So it takes me a few seconds to sit up and grab the bedside phone when it begins to snarl for attention. I fumble the handset close to my face: “Whuuu-” I manage to drone, thinking, If this is a telesales call, I’ll plead justifiable homicide, as Mo spasms violently in a twist of the duvet and rolls over, pulling the bedding off me.

“Bob.” I know that voice. It’s-“Jo here. Code Blue. How soon can you be ready for a pickup?”

I am abruptly awake in an icy-cold drench of sweat. “Five minutes,” I croak. “What’s up?”

“I want you in here stat, and I’m sending a car. Be ready in five minutes.” She sounds uncertain… afraid? “This line isn’t secure, so save your questions.”

“Okay.” The phrase this had better be good doesn’t even reach my larynx: declaring Code Blue is the sort of thing that attracts the Auditors’ attention. “Bye.” I put the phone down.

“What was that?” says Mo.

“That was a Code Blue.” I swing my feet over the edge of the bed and fish for yesterday’s discarded socks. “There’s a car calling for me in five minutes.”

“Shit…” Mo rolls over the other way and buries her face in a pillow. “Am I wanted?” Her voice, muffled, trails away.

“Just me.” I paw through an open drawer for pants. “It’s Jo Sullivan. At four in the morning.”

“She’s with Oscar-Oscar, isn’t she?”

“Yup.” Pants: on. Tee shirt: on. Trousers: next in queue.

“You’d better go.” She sounds serious. “Phone me the instant you hear something.”

I glance at the alarm. “It’s twenty to five.”

“I don’t mind.” She pulls the bedding into shape. “Take care.”

“And you,” I say, as I head downstairs, carrying my holstered pistol.

I’m standing in the front hall when blue and red strobes light up the window glass above the door.
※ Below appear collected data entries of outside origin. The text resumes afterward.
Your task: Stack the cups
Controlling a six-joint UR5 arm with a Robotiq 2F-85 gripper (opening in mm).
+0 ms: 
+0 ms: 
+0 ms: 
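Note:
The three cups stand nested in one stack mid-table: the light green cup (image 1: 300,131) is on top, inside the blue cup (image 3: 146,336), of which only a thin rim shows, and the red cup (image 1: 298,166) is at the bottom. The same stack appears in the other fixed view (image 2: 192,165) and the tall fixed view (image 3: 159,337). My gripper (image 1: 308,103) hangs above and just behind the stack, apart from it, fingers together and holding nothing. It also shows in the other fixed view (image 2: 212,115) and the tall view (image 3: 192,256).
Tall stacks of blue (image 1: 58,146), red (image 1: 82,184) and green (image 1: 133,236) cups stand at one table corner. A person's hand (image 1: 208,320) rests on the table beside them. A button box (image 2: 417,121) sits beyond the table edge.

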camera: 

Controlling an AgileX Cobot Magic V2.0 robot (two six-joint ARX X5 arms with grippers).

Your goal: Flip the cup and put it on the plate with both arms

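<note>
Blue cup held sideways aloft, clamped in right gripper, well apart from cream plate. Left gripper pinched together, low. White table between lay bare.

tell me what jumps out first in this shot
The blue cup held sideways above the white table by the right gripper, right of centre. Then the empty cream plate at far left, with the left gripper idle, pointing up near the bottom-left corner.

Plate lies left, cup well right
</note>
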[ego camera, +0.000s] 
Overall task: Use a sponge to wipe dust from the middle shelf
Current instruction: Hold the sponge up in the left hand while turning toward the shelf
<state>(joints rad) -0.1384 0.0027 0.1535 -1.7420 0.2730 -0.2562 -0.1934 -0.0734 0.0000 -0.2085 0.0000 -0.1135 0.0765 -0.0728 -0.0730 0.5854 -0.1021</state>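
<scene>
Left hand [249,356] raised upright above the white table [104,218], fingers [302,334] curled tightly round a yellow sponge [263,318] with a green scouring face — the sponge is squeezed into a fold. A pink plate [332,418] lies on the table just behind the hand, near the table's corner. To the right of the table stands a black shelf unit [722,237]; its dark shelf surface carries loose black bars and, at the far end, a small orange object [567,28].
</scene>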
I open it in the face of a cop. “Mr. Howard?” she asks.

“That’s me.” I hold up my warrant card and her eyes age a little.

“Come with me, please,” she says, and opens the rear door for me. I strap myself in and we’re off for another strobe-lit taxi ride through the wilds of South London, speeding alarmingly down narrow shuttered streets and careening around roundabouts in the gray pre-dawn light until, after a surprisingly short time, we pull up outside the staff entrance to a certain store.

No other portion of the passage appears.